◆ Your assignment ◆
Please transcribe exactly, and only, the lines of the data below between the line holding "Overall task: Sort" and the line holding "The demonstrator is", inclusive.

◆ Given data ◆
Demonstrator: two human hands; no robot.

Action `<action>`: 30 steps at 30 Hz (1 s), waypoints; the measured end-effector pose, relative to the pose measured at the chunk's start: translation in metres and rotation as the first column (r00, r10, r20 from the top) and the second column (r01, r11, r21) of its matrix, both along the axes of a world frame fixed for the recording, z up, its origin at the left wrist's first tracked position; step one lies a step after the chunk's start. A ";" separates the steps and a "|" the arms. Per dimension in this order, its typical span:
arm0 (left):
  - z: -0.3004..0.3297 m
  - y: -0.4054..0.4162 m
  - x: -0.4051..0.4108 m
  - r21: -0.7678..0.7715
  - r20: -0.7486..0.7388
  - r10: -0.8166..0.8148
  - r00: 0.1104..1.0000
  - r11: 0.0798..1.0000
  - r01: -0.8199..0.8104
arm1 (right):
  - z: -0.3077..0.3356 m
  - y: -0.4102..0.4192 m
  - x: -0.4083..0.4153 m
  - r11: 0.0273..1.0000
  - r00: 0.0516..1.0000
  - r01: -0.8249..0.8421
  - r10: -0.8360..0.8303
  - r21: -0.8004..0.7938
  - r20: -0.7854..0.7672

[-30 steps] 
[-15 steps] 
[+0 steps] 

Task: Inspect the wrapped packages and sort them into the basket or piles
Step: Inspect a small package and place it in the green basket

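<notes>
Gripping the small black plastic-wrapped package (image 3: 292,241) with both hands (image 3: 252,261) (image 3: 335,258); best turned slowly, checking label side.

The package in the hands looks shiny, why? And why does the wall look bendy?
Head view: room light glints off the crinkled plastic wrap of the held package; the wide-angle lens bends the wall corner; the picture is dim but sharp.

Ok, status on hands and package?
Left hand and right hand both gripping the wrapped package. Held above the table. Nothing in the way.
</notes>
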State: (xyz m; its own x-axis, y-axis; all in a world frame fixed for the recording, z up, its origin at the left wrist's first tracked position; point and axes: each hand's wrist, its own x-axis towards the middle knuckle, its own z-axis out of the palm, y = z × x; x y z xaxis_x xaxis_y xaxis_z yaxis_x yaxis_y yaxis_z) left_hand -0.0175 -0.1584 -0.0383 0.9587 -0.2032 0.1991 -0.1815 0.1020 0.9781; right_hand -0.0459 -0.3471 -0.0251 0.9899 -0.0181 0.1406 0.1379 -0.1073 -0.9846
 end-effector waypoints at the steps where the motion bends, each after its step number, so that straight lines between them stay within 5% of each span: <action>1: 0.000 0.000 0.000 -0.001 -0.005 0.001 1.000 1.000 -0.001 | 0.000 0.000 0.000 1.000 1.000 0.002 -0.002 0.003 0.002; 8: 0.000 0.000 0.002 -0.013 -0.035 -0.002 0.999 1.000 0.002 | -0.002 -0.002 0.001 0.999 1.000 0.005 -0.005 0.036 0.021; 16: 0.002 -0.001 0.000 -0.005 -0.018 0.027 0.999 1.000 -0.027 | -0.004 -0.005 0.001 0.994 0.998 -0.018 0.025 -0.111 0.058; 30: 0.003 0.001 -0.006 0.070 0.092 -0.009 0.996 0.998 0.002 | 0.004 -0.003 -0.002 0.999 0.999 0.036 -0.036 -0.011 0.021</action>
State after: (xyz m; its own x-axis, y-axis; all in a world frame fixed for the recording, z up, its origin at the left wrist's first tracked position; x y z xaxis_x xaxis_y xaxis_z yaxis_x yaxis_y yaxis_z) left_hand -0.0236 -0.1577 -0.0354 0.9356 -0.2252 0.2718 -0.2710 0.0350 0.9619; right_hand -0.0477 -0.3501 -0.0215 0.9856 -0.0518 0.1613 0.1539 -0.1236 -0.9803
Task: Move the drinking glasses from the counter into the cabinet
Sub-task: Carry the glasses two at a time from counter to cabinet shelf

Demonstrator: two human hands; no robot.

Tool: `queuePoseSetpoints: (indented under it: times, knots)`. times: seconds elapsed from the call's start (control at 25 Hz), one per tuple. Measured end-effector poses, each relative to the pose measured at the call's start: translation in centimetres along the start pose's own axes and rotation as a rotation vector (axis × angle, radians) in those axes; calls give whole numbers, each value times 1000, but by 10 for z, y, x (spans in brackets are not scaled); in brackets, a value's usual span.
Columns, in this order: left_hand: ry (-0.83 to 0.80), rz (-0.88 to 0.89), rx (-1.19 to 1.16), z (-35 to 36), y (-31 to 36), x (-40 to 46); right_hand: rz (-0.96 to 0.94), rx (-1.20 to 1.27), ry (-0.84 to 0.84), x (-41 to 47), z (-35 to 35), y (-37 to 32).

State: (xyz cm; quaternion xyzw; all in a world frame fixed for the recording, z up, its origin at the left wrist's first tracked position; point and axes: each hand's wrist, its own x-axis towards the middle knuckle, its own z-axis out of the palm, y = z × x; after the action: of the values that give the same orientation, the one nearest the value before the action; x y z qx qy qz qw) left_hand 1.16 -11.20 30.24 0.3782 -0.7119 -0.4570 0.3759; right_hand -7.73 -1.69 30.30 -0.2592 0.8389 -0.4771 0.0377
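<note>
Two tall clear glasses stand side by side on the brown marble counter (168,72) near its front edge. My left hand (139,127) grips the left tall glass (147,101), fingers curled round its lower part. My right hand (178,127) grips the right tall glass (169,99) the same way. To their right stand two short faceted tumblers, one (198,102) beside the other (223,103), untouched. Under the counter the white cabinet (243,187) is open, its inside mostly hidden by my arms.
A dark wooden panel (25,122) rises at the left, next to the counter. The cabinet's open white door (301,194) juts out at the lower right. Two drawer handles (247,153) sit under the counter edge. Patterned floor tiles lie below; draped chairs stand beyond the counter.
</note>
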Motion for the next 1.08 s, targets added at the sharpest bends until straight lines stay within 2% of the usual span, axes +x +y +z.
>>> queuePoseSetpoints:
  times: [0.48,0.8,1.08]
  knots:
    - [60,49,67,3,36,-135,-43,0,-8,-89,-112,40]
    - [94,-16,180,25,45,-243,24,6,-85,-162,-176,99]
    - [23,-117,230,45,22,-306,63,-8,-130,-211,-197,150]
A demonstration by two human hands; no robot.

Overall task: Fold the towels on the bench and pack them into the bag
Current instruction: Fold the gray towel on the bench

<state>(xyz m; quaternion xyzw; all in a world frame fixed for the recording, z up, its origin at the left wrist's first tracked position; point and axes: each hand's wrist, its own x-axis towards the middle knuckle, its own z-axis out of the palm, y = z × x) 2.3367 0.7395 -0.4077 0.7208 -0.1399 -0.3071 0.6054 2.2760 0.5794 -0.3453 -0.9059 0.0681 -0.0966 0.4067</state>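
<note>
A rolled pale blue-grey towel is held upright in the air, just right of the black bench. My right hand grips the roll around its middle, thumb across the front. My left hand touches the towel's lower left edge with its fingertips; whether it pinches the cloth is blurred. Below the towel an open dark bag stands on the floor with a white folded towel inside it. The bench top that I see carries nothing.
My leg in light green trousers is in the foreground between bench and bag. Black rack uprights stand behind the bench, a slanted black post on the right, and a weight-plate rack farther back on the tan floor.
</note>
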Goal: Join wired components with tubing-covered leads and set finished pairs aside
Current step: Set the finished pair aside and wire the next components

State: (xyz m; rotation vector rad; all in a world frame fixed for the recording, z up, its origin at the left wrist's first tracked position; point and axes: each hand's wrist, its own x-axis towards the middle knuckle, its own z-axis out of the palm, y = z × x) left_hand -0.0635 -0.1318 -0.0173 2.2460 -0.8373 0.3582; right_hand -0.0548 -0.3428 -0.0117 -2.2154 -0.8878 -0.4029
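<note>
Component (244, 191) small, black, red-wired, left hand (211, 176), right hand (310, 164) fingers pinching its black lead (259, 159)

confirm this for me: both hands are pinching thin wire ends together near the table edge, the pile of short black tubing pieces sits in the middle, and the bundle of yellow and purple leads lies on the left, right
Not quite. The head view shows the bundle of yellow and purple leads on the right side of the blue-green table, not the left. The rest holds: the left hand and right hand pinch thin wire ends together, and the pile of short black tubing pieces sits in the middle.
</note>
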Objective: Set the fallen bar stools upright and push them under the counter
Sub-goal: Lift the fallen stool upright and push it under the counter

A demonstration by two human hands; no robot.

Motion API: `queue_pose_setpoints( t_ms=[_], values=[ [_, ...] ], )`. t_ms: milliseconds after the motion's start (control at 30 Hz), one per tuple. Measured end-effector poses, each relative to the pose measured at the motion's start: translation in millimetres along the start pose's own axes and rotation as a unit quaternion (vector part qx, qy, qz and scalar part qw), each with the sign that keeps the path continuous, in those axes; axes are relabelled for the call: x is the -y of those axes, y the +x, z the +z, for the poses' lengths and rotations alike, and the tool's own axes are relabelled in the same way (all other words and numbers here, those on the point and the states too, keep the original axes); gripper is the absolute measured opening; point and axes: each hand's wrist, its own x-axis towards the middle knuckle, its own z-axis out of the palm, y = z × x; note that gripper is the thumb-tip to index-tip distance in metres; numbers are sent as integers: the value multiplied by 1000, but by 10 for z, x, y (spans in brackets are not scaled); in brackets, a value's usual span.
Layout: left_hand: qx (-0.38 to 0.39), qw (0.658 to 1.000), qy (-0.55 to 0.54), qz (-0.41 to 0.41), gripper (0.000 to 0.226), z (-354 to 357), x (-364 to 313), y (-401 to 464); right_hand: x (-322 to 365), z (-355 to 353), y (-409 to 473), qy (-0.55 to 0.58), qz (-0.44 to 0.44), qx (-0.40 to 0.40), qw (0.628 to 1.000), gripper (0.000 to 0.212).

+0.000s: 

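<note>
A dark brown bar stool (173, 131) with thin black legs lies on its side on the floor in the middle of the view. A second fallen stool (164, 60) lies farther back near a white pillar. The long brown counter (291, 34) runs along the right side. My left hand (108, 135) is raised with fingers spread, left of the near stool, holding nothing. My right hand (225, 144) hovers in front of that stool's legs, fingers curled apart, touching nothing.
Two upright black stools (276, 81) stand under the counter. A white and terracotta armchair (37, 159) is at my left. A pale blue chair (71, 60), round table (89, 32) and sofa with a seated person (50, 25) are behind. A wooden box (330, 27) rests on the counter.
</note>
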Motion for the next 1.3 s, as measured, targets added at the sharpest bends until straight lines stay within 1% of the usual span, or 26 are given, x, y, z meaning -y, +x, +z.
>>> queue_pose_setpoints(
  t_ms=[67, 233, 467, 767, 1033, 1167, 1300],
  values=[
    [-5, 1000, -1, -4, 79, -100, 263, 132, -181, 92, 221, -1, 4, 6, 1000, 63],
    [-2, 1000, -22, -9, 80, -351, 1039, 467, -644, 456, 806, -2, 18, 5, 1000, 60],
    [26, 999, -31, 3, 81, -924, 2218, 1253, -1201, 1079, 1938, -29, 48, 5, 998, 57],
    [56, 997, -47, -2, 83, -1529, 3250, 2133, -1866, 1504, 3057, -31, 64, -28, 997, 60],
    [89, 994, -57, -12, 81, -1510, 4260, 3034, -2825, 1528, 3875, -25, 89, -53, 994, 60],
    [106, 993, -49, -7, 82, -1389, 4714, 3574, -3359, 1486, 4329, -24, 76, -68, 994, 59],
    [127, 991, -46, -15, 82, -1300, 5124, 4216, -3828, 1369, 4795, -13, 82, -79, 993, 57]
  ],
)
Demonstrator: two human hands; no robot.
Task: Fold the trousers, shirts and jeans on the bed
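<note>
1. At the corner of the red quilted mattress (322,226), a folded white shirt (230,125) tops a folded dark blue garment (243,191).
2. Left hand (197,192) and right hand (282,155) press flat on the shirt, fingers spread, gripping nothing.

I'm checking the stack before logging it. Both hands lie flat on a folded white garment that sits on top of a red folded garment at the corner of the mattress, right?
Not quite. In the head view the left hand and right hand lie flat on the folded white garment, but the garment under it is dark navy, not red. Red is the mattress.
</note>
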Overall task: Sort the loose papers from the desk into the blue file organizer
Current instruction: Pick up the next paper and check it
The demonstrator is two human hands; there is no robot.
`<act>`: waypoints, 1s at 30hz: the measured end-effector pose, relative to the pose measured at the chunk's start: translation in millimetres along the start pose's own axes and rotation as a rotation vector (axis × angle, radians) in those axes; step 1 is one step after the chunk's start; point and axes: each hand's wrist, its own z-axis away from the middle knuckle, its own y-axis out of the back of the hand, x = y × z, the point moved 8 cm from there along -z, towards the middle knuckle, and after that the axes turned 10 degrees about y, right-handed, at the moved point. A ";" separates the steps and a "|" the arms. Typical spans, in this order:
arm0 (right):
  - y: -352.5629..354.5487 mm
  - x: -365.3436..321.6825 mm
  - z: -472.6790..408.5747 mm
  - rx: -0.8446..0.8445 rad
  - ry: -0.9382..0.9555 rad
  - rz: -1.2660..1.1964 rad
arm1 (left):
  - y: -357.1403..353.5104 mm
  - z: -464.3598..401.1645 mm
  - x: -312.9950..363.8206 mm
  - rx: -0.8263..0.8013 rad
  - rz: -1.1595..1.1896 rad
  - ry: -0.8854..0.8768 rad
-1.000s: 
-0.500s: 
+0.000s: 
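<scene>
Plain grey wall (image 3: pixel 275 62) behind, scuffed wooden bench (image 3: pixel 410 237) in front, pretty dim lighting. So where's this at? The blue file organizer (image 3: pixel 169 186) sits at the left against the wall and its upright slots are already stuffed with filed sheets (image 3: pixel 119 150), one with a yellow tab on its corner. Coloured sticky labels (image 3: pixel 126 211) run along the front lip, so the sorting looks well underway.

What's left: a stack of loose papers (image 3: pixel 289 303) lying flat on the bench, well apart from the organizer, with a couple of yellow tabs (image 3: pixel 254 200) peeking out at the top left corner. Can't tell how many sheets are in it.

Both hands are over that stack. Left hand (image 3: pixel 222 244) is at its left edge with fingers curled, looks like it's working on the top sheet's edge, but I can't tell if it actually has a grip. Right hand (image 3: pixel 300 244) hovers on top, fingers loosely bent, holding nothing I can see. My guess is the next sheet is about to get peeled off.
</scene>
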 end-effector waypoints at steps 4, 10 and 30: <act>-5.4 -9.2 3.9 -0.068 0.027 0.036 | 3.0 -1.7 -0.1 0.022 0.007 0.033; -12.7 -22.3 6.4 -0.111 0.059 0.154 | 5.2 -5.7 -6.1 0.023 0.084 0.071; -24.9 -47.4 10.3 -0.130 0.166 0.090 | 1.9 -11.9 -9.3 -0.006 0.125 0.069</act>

◆ Reply to the task ◆
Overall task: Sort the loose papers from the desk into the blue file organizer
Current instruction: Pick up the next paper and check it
The demonstrator is two human hands; there is no robot.

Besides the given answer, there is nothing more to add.